Write out all of the data again, exactly as it reads.

Start of DATA

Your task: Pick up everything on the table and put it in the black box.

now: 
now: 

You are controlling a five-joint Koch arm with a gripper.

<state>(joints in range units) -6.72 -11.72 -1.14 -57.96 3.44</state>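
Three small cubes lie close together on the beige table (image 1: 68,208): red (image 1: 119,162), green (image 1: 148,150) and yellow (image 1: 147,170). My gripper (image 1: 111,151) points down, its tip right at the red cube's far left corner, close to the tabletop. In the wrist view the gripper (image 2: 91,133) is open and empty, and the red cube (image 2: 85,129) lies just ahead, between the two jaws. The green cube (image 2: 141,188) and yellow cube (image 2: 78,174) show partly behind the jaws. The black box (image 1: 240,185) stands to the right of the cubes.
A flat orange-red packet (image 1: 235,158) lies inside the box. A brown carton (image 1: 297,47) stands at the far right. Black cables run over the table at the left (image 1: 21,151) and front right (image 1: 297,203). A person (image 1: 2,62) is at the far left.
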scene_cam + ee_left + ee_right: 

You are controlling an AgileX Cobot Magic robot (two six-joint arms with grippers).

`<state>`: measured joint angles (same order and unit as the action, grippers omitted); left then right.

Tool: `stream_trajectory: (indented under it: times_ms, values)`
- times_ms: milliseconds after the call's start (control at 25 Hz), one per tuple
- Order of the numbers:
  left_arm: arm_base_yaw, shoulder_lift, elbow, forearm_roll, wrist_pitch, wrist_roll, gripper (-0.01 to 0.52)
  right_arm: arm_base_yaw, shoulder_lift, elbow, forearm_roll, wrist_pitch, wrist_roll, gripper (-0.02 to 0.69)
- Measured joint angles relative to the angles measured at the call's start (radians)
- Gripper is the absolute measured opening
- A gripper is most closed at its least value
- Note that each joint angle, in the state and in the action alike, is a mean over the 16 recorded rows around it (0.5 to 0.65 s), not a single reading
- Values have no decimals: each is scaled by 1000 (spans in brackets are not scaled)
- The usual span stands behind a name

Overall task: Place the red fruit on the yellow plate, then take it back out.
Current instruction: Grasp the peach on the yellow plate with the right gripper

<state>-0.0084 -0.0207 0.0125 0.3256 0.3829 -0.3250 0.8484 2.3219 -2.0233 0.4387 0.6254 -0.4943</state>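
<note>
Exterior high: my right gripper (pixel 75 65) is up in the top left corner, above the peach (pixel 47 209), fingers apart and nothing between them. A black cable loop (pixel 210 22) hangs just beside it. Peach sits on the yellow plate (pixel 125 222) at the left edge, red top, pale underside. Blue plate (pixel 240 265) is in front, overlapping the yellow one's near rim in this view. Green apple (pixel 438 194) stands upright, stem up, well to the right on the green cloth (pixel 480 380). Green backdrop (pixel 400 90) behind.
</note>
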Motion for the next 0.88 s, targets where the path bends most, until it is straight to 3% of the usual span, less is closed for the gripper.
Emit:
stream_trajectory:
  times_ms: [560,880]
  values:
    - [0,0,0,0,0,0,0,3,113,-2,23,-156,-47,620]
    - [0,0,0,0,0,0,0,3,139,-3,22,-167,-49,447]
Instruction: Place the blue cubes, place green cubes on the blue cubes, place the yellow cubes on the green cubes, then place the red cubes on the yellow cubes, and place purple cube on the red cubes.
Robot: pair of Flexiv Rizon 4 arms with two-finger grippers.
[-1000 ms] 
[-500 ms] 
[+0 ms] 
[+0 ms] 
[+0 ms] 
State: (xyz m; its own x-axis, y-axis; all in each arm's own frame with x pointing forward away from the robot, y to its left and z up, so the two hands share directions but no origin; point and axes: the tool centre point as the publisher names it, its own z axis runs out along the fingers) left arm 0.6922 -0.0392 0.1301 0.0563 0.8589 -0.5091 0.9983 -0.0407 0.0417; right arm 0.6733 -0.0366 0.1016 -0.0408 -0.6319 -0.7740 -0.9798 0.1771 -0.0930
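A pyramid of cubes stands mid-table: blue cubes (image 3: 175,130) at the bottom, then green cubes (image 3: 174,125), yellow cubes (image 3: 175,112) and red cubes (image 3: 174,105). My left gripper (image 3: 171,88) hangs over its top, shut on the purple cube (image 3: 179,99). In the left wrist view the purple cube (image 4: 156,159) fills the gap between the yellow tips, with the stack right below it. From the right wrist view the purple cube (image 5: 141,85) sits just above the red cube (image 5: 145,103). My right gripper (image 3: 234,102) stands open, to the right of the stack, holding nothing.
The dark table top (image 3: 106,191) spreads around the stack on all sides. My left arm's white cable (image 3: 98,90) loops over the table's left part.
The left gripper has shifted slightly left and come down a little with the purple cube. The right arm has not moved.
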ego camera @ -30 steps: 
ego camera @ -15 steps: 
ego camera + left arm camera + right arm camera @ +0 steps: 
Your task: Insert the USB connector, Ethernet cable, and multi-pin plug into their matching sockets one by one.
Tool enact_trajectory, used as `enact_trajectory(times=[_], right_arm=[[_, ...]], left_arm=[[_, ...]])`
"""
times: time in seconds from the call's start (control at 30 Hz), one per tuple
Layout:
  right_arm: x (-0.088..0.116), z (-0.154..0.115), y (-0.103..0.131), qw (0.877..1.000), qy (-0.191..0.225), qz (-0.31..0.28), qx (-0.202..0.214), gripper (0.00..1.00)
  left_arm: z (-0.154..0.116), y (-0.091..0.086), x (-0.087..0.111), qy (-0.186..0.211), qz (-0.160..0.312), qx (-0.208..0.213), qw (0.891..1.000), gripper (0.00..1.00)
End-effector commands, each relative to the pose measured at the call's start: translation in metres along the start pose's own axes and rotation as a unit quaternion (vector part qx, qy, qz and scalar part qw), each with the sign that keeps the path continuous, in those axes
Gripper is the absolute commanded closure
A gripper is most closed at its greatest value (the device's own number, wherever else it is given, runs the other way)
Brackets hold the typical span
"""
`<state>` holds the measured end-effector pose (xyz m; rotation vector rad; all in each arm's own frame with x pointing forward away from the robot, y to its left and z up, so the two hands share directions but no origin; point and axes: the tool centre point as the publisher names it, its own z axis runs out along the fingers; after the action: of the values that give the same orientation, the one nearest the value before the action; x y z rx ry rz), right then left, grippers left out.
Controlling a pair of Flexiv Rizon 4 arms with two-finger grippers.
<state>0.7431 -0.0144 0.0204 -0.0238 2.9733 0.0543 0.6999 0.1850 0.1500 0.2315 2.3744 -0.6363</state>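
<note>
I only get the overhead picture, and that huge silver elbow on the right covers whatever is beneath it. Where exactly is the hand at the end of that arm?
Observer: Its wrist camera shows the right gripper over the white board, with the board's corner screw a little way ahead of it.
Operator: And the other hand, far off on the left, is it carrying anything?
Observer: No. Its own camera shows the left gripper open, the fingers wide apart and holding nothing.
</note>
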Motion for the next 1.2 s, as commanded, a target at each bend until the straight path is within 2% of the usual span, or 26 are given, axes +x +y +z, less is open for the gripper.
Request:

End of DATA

FINISHED EXERCISE
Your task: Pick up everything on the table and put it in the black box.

now: 
now: 

You are controlling a five-joint Koch arm with a gripper.

<state>(joints in range units) -6.72 -11.72 -1.14 -57.96 3.44</state>
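Three small cubes lie close together on the beige table (image 1: 68,208): red (image 1: 119,162), green (image 1: 148,150) and yellow (image 1: 147,170). My gripper (image 1: 111,151) points down, its tip right at the red cube's far left corner, close to the tabletop. In the wrist view the gripper (image 2: 91,133) is open and empty, and the red cube (image 2: 85,129) lies just ahead, between the two jaws. The green cube (image 2: 141,188) and yellow cube (image 2: 78,174) show partly behind the jaws. The black box (image 1: 240,185) stands to the right of the cubes.
A flat orange-red packet (image 1: 235,158) lies inside the box. A brown carton (image 1: 297,47) stands at the far right. Black cables run over the table at the left (image 1: 21,151) and front right (image 1: 297,203). A person (image 1: 2,62) is at the far left.
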scene_cam + ee_left + ee_right: 

You are controlling an AgileX Cobot Magic robot (two six-joint arms with grippers).

`<state>`: measured joint angles (same order and unit as the action, grippers omitted); left then right.

Tool: `stream_trajectory: (indented under it: times_ms, values)`
- times_ms: milliseconds after the call's start (control at 25 Hz), one per tuple
- Order of the numbers:
  left_arm: arm_base_yaw, shoulder_lift, elbow, forearm_roll, wrist_pitch, wrist_roll, gripper (-0.01 to 0.52)
  right_arm: arm_base_yaw, shoulder_lift, elbow, forearm_roll, wrist_pitch, wrist_roll, gripper (-0.02 to 0.69)
- Measured joint angles relative to the angles measured at the call's start (radians)
- Gripper is the absolute measured opening
- A gripper is most closed at its least value
- Note that each joint angle, in the state and in the action alike, is a mean over the 16 recorded rows around it (0.5 to 0.65 s), not a single reading
- Values have no decimals: each is scaled by 1000 (spans in brackets are not scaled)
- The usual span stands behind a name

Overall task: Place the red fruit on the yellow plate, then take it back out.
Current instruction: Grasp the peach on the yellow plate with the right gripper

<state>-0.0084 -0.0207 0.0125 0.3256 0.3829 -0.3250 0.8484 2.3219 -2.0233 0.4387 0.6254 -0.4943</state>
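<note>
Exterior high: my right gripper (pixel 75 65) is up in the top left corner, above the peach (pixel 47 209), fingers apart and nothing between them. A black cable loop (pixel 210 22) hangs just beside it. Peach sits on the yellow plate (pixel 125 222) at the left edge, red top, pale underside. Blue plate (pixel 240 265) is in front, overlapping the yellow one's near rim in this view. Green apple (pixel 438 194) stands upright, stem up, well to the right on the green cloth (pixel 480 380). Green backdrop (pixel 400 90) behind.
</note>
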Motion for the next 0.88 s, targets where the path bends most, until it is straight to 3% of the usual span, less is closed for the gripper.
Emit:
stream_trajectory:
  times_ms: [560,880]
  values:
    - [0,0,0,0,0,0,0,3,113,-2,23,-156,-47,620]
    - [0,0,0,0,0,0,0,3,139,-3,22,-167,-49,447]
Instruction: Place the blue cubes, place green cubes on the blue cubes, place the yellow cubes on the green cubes, then place the red cubes on the yellow cubes, and place purple cube on the red cubes.
Robot: pair of Flexiv Rizon 4 arms with two-finger grippers.
[-1000 ms] 
[-500 ms] 
[+0 ms] 
[+0 ms] 
[+0 ms] 
State: (xyz m; its own x-axis, y-axis; all in each arm's own frame with x pointing forward away from the robot, y to its left and z up, so the two hands share directions but no origin; point and axes: the tool centre point as the publisher names it, its own z axis runs out along the fingers) left arm 0.6922 -0.0392 0.1301 0.0563 0.8589 -0.5091 0.9983 -0.0407 0.0417; right arm 0.6733 -0.0366 0.1016 -0.0408 -0.6319 -0.7740 -0.9798 0.1771 -0.0930
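A pyramid of cubes stands mid-table: blue cubes (image 3: 175,130) at the bottom, then green cubes (image 3: 174,125), yellow cubes (image 3: 175,112) and red cubes (image 3: 174,105). My left gripper (image 3: 171,88) hangs over its top, shut on the purple cube (image 3: 179,99). In the left wrist view the purple cube (image 4: 156,159) fills the gap between the yellow tips, with the stack right below it. From the right wrist view the purple cube (image 5: 141,85) sits just above the red cube (image 5: 145,103). My right gripper (image 3: 234,102) stands open, to the right of the stack, holding nothing.
The dark table top (image 3: 106,191) spreads around the stack on all sides. My left arm's white cable (image 3: 98,90) loops over the table's left part.
The left gripper has shifted slightly left and come down a little with the purple cube. The right arm has not moved.
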ego camera @ -30 steps: 
ego camera @ -15 steps: 
ego camera + left arm camera + right arm camera @ +0 steps: 
Your task: Insert the USB connector, Ethernet cable, and multi-pin plug into their matching sockets one by one.
Tool enact_trajectory, used as `enact_trajectory(times=[_], right_arm=[[_, ...]], left_arm=[[_, ...]])`
"""
times: time in seconds from the call's start (control at 30 Hz), one per tuple
Layout:
  right_arm: x (-0.088..0.116), z (-0.154..0.115), y (-0.103..0.131), qw (0.877..1.000), qy (-0.191..0.225), qz (-0.31..0.28), qx (-0.202..0.214), gripper (0.00..1.00)
  left_arm: z (-0.154..0.116), y (-0.091..0.086), x (-0.087..0.111), qy (-0.186..0.211), qz (-0.160..0.312), qx (-0.208..0.213), qw (0.891..1.000), gripper (0.00..1.00)
End-effector commands, each relative to the pose measured at the call's start: translation in metres along the start pose's own axes and rotation as a unit quaternion (vector part qx, qy, qz and scalar part qw), each with the sign that keeps the path continuous, in those axes
Gripper is the absolute commanded closure
A gripper is most closed at its greatest value (the device's own number, wherever else it is given, runs the other way)
Brackets hold the typical span
"""
`<state>` holds the measured end-effector pose (xyz m; rotation vector rad; all in each arm's own frame with x pointing forward away from the robot, y to its left and z up, so the two hands share directions but no origin; point and axes: the tool centre point as the publisher names it, its own z axis runs out along the fingers; after the action: of the values that give the same orientation, the one nearest the value before the action; x y z rx ry rz), right then left, grippers left out.
Controlling a pair of Flexiv Rizon 4 arms with two-finger grippers.
<state>0.7431 -0.0144 0.0204 -0.0238 2.9733 0.0543 0.6999 0.1850 0.1500 0.2315 2.3744 -0.6363</state>
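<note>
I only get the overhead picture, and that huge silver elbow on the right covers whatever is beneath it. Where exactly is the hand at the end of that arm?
Observer: Its wrist camera shows the right gripper over the white board, with the board's corner screw a little way ahead of it.
Operator: And the other hand, far off on the left, is it carrying anything?
Observer: No. Its own camera shows the left gripper open, the fingers wide apart and holding nothing.
</note>
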Motion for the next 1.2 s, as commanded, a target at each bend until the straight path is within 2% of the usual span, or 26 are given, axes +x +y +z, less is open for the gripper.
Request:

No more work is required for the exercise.